▶ [SUPPLIED DATA]:
*** Block opens ***
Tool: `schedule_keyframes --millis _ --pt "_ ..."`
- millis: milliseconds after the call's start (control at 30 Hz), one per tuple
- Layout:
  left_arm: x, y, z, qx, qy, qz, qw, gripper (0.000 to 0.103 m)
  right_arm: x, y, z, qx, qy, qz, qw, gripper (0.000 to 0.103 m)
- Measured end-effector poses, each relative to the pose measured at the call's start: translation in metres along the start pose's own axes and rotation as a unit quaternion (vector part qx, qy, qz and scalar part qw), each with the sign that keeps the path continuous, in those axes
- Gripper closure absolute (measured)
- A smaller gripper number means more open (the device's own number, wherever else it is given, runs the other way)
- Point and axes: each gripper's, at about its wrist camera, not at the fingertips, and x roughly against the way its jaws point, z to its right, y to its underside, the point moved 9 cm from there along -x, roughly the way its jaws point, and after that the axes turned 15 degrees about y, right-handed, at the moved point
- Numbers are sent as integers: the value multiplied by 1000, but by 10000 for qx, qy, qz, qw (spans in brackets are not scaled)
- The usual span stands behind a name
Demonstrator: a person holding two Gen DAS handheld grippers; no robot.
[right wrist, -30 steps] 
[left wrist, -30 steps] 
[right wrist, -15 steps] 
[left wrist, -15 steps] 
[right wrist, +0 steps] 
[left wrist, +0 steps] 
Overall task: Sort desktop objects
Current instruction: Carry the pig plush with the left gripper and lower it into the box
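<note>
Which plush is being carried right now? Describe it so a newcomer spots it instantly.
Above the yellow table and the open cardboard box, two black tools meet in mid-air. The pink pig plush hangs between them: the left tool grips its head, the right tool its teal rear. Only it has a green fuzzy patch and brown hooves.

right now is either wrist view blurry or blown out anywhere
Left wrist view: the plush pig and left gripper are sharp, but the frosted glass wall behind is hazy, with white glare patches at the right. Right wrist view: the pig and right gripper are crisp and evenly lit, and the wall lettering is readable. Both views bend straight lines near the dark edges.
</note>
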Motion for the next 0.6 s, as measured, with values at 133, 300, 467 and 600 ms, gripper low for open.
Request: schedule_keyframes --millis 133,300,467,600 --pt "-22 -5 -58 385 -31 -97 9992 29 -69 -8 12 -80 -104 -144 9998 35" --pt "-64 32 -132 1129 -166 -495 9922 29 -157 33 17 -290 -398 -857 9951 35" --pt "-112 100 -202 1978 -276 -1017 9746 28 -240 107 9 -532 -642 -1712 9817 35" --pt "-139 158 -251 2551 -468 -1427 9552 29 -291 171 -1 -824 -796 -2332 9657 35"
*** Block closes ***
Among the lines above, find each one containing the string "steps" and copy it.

▶ [EXERCISE OUTPUT]:
[right wrist, -30 steps] 
[left wrist, -30 steps] 
[right wrist, -15 steps] 
[left wrist, -15 steps] 
[right wrist, +0 steps] 
[left wrist, +0 steps] 

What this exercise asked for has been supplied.